## Task brief
Starting at the first line of the data below, write out each line exactly until you reach the line containing "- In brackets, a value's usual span", and include that line too.

## Excerpts from a dataset

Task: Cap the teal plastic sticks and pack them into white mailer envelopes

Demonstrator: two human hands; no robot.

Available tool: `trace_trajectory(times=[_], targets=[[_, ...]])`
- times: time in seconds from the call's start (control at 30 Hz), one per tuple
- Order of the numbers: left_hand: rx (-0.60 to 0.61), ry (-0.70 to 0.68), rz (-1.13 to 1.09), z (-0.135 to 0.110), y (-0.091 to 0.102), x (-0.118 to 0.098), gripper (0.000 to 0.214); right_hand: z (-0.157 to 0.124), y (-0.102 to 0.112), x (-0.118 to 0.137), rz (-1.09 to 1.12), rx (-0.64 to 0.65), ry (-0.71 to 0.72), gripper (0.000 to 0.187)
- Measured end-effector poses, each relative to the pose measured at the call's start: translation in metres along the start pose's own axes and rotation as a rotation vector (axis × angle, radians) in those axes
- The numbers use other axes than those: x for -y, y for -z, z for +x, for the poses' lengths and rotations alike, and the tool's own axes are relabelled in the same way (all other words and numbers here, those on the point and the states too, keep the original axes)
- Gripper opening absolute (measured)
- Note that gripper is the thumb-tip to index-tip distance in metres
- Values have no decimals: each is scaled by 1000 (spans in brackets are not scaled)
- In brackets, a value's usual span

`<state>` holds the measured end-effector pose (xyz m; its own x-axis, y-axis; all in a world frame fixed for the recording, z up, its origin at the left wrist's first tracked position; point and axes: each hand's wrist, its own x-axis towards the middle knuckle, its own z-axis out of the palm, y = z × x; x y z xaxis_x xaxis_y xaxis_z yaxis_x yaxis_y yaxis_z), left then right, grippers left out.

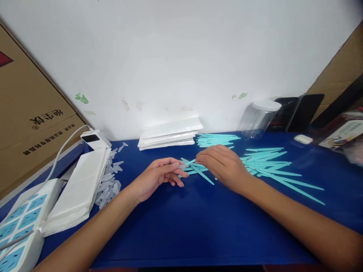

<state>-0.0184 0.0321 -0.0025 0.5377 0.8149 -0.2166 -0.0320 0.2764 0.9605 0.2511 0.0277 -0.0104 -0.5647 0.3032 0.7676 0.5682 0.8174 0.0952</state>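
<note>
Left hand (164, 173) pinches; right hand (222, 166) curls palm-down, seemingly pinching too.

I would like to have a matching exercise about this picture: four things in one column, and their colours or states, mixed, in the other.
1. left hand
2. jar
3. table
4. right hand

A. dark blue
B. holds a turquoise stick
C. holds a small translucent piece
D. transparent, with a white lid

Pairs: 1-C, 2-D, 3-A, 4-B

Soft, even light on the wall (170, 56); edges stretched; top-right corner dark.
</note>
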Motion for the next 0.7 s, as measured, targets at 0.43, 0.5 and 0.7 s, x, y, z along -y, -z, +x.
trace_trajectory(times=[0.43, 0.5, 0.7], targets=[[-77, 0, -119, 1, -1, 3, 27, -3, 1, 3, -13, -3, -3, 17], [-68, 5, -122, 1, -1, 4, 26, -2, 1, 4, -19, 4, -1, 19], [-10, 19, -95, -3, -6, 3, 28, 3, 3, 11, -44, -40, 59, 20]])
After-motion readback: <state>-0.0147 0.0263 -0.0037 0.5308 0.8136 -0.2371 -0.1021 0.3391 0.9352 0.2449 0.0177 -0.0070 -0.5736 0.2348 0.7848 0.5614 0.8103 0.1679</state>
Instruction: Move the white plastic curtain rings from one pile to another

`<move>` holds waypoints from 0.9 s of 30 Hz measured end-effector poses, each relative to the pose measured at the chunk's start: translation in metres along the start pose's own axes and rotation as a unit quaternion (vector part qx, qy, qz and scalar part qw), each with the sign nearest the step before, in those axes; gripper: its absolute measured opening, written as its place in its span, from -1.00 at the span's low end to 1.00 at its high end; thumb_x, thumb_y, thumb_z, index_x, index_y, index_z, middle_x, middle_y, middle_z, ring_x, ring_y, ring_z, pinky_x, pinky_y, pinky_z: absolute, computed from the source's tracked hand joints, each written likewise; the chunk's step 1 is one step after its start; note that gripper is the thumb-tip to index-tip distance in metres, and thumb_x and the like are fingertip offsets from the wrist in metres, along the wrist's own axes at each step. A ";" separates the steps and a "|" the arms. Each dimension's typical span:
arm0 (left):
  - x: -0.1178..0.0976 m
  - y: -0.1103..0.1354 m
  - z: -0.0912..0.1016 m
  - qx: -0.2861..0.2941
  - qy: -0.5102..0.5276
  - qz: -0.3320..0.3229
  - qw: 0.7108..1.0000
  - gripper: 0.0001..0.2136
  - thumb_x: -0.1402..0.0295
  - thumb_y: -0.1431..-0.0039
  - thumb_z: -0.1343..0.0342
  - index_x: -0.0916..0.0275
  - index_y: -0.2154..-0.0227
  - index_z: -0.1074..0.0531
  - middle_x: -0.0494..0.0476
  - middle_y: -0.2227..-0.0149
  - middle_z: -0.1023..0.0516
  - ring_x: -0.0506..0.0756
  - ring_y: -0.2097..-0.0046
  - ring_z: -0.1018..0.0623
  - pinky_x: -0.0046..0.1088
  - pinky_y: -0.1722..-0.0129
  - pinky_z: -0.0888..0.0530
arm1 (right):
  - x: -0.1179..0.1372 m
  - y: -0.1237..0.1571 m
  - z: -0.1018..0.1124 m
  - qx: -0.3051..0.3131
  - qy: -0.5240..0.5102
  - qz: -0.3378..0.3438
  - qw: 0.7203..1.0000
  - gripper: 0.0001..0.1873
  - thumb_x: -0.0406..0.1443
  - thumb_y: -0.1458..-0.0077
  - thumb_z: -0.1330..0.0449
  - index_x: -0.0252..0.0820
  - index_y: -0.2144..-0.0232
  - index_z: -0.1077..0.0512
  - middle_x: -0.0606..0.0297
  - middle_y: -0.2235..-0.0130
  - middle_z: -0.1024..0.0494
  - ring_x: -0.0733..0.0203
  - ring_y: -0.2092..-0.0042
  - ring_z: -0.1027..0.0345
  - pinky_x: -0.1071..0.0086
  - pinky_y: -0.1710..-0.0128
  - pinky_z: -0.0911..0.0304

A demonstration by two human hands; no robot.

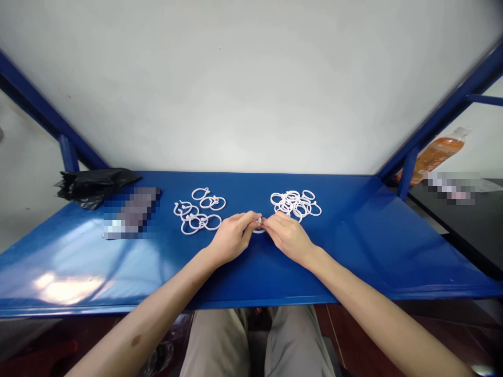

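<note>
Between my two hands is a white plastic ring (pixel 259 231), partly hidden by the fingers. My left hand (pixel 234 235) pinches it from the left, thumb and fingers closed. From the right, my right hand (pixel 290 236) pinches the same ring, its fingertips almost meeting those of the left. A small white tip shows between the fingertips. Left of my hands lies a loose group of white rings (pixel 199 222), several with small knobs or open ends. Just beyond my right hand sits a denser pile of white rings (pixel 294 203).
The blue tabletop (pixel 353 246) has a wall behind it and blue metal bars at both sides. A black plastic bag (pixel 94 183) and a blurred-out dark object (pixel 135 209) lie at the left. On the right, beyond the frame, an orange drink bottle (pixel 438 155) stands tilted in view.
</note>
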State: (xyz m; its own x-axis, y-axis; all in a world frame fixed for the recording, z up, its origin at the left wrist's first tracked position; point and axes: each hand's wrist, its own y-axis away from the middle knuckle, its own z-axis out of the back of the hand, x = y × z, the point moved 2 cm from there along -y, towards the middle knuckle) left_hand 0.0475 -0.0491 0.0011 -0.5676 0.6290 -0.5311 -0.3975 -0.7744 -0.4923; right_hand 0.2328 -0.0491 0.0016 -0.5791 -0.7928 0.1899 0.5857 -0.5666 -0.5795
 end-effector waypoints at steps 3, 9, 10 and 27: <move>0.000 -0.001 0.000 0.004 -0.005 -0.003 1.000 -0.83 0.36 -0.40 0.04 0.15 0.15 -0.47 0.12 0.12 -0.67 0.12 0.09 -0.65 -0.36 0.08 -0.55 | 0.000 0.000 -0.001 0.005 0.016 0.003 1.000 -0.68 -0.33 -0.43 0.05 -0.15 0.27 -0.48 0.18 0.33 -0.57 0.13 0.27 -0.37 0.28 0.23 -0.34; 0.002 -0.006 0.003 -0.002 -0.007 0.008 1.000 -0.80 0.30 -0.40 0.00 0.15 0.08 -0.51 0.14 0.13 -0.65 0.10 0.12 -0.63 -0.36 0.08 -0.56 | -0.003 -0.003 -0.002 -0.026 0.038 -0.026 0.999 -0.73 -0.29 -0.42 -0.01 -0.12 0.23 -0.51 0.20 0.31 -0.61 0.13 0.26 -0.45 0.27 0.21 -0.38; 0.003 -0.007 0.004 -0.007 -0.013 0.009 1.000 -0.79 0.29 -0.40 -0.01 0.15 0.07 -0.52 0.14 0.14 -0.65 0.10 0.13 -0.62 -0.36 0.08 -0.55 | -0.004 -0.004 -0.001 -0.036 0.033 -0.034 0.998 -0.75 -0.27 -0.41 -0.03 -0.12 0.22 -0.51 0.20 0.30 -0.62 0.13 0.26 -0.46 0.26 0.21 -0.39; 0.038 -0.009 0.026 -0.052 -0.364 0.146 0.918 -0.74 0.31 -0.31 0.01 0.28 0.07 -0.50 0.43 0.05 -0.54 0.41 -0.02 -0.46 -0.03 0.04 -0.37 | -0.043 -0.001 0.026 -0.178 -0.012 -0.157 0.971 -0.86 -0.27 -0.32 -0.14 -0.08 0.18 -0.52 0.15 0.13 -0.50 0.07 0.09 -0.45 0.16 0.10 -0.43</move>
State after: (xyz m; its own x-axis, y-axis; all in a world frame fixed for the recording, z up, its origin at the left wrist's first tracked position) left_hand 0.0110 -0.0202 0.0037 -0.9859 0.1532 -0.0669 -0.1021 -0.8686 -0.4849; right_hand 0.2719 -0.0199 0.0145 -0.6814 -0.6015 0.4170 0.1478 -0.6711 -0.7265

## Problem solution
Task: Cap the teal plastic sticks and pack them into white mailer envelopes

Demonstrator: two human hands; no robot.

Available tool: `trace_trajectory(times=[_], targets=[[_, ...]])`
- times: time in seconds from the call's start (control at 30 Hz), one per tuple
- Order of the numbers: left_hand: rx (-0.60 to 0.61), ry (-0.70 to 0.68), rz (-1.13 to 1.09), z (-0.135 to 0.110), y (-0.091 to 0.102), x (-0.118 to 0.098), gripper (0.000 to 0.214); right_hand: z (-0.157 to 0.124), y (-0.102 to 0.112), x (-0.118 to 0.137), rz (-1.09 to 1.12), rx (-0.64 to 0.65), ry (-0.71 to 0.72), gripper (0.000 to 0.187)
- Measured end-effector poses, each relative to the pose measured at the call's start: translation in metres along the start pose's own axes and rotation as a rotation vector (axis × angle, radians) in those axes
- The numbers use other axes than those: x for -y, y for -z, z for +x, for the poses' lengths and rotations alike, and the tool's own axes are relabelled in the same way (all other words and numbers here, those on the point and the states too, keep the original axes)
- Gripper opening absolute (measured)
- Note that gripper is the thumb-tip to index-tip distance in metres
- Values have no decimals: each is scaled by 1000 (spans in brackets are not scaled)
- In brackets, a value's usual span

No other output is expected for this exercise.